La deuxième erreur, plus discrète, consiste à confondre de part et d’autre avec d’une part / d’autre part. Ces deux couples n’ont pas du tout la même fonction. Le premier parle d’une répartition dans l’espace ou d’une opposition entre deux côtés ; le second sert à structurer un raisonnement ou une argumentation.
- D’une part : j’introduis le premier argument.
- D’autre part : j’ajoute un second argument.
- De part et d’autre : je situe quelque chose des deux côtés d’un axe, d’une frontière ou d’un objet.
- De part en part : je parle d’une traversée complète.
La troisième erreur, plus classique, est d’oublier le complément qui rend la locution lisible. Dire simplement de part laisse la phrase suspendue. En revanche, de part et d’autre de la route ou de part en part du mur donnent une construction complète et immédiatement compréhensible. Plus la formulation est précise, moins elle donne cette impression un peu raide que l’on rencontre dans les phrases mal ajustées.
Le dernier piège est stylistique : certains auteurs gardent une tournure ancienne par goût de la nuance, alors qu’une formulation plus simple ferait mieux le travail. Dans un texte contemporain, je préfère presque toujours la clarté à la solennité artificielle. C’est ce réflexe qui permet ensuite d’écrire avec plus de sécurité et moins d’hésitation.
Le réflexe simple pour écrire juste sans alourdir la phrase
Quand j’évalue une phrase, je passe en général par un test très court. Si je peux remplacer la tournure par une expression plus directe sans perdre le sens, je le fais. Si la phrase parle d’une autorité, d’un cadre légal ou d’une formule consacrée, de par peut rester. Si elle parle d’un côté, d’un travers ou d’une répartition, je choisis l’expression figée correspondante.
- Pour l’autorité ou la norme, je garde de par seulement si la tournure est vraiment établie.

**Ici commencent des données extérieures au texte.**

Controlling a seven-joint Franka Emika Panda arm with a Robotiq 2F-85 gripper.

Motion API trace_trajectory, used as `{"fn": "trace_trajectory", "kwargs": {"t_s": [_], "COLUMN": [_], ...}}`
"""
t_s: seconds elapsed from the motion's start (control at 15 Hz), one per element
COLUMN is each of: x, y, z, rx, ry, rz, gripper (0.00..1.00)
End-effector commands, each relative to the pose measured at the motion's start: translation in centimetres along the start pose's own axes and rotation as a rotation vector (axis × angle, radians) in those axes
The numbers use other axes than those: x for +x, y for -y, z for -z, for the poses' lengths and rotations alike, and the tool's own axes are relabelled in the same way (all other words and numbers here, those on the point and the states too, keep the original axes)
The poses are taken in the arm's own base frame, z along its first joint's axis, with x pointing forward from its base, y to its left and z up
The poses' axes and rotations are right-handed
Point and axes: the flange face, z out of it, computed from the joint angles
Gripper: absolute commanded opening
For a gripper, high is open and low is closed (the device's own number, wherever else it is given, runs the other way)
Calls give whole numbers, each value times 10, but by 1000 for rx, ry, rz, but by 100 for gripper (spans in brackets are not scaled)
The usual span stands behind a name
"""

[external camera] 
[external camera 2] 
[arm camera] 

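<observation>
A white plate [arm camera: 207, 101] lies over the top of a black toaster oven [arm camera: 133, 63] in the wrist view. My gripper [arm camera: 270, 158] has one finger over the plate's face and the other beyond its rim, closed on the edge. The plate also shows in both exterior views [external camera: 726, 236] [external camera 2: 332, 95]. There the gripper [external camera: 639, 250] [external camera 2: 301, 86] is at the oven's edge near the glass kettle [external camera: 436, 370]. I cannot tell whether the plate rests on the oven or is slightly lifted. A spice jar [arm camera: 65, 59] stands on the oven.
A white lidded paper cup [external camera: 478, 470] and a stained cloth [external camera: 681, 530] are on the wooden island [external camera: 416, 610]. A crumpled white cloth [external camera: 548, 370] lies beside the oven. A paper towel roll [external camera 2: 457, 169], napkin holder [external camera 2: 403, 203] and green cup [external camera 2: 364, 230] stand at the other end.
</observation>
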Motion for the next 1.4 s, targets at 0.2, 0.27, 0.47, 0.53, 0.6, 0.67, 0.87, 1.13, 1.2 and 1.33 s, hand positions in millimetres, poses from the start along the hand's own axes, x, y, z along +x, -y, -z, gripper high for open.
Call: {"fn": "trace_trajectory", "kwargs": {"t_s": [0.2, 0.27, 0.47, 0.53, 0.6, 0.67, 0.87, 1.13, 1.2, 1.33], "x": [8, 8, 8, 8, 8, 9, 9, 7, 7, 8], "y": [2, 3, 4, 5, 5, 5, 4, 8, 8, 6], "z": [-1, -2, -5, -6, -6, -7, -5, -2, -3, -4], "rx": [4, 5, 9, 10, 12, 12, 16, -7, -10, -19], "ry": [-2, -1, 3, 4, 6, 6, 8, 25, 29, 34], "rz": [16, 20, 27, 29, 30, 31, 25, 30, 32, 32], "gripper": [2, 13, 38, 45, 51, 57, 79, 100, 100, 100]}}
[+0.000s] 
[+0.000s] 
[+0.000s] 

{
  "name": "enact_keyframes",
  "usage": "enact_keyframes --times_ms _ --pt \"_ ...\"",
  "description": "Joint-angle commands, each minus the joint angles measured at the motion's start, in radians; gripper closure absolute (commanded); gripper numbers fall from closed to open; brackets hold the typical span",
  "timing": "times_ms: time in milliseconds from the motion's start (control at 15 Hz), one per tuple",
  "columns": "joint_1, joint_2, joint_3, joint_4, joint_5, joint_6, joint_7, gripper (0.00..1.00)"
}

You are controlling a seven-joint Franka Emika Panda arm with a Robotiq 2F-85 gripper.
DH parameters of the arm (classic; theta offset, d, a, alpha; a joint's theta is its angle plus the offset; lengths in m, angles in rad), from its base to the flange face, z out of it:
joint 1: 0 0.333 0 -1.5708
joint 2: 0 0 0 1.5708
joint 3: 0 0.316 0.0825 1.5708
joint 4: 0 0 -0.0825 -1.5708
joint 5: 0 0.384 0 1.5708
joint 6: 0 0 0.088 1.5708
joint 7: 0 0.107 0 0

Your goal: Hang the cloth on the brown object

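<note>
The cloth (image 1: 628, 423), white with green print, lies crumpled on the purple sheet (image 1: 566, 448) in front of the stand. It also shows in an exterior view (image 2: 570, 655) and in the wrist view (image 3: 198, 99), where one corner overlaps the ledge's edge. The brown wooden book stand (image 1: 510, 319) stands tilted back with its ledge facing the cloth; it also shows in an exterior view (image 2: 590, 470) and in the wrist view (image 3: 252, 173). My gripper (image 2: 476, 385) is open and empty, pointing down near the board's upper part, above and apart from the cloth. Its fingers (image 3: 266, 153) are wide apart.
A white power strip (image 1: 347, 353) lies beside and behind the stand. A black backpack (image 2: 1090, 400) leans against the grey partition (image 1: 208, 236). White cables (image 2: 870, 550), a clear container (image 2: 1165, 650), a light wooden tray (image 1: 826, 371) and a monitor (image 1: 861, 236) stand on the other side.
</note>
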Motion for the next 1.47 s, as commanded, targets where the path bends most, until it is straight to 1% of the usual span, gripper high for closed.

- Pour « des deux côtés », j’écris de part et d’autre.
- Pour « à travers complètement », j’écris de part en part.
- Pour « de tous côtés », je préfère souvent de toutes parts.
- Pour une cause ou une explication, je choisis du fait de, en raison de ou grâce à.
Au fond, le meilleur choix est rarement celui qui sonne le plus prestigieux ; c’est celui qui sert le mieux la phrase. Dans un article culturel ou linguistique, cette sobriété compte beaucoup, parce qu’elle laisse la nuance apparaître sans forcer le trait. Si je devais résumer l’ensemble en une seule règle, je dirais simplement ceci : je garde les locutions héritées quand elles sont vraiment justes, et je simplifie dès qu’elles deviennent décoratives.